**RECORDS SHOWN**

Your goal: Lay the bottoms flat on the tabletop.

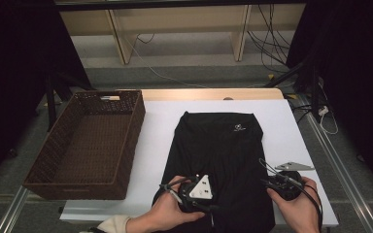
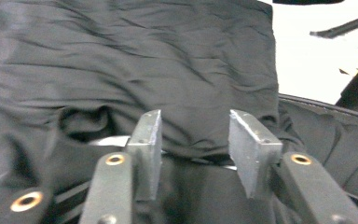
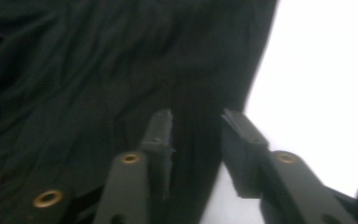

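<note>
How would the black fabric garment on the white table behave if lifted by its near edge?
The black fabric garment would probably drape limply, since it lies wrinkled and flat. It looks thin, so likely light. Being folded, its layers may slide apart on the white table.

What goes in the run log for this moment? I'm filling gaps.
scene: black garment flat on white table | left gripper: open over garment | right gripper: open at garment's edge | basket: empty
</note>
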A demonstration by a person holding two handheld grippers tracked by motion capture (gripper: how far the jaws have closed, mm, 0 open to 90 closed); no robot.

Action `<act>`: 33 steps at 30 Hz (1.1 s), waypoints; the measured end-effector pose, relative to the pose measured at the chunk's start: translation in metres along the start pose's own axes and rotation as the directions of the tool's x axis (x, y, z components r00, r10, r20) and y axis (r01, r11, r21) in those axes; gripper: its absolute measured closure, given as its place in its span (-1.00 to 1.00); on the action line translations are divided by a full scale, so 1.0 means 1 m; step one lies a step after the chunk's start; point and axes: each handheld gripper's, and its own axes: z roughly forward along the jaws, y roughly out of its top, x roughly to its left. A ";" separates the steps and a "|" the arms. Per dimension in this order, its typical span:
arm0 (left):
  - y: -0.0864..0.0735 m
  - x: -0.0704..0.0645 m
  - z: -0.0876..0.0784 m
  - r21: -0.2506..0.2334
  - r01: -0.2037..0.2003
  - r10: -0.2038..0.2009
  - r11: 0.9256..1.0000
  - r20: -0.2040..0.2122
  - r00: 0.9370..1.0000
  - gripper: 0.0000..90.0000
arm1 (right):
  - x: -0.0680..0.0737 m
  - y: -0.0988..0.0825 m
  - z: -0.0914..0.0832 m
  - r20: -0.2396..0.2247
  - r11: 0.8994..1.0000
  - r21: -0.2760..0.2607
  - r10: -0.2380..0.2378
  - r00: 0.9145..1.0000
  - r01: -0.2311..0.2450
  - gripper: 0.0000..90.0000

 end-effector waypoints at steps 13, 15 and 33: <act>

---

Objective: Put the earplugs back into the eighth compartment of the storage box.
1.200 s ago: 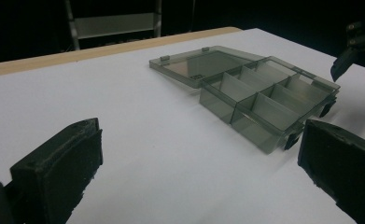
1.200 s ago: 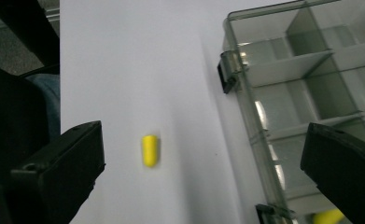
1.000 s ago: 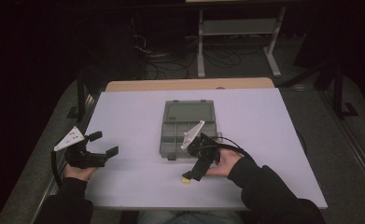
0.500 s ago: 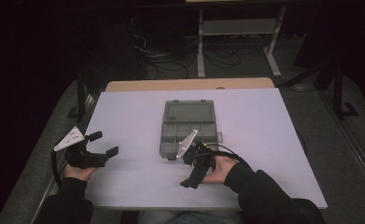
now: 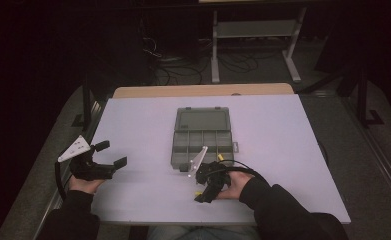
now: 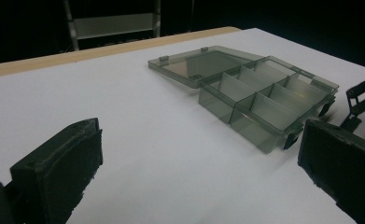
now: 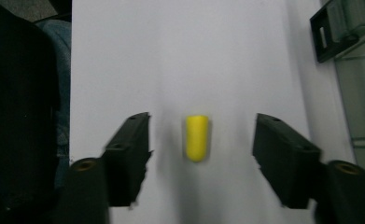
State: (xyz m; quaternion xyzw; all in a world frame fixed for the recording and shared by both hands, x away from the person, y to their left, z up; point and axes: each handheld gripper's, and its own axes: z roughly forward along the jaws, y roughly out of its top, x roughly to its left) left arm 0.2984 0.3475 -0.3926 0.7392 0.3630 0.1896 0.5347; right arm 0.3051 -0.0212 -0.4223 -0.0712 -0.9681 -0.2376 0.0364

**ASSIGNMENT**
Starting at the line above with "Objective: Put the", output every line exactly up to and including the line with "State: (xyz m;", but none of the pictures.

**WRITTEN SOLUTION**
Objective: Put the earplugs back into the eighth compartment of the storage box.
1.200 s ago: 
1.200 s ago: 
1.000 s ago: 
0.500 s ago: 
now: 
now: 
now: 
State: (xyz m; quaternion xyzw; all in a world frame fixed for the recording and shared by both hands, x away from the person, y to their left, z up; point and axes: each handheld gripper's, and its own axes: z roughly forward along the jaws, y roughly out of its top, x roughly to its left) left arm 0.2984 0.3475 -0.3926 0.7392 0.3630 0.1896 0.5347; right arm 0.3051 -0.0212 -0.4223 -0.0712 -0.9681 -0.2376 0.0364

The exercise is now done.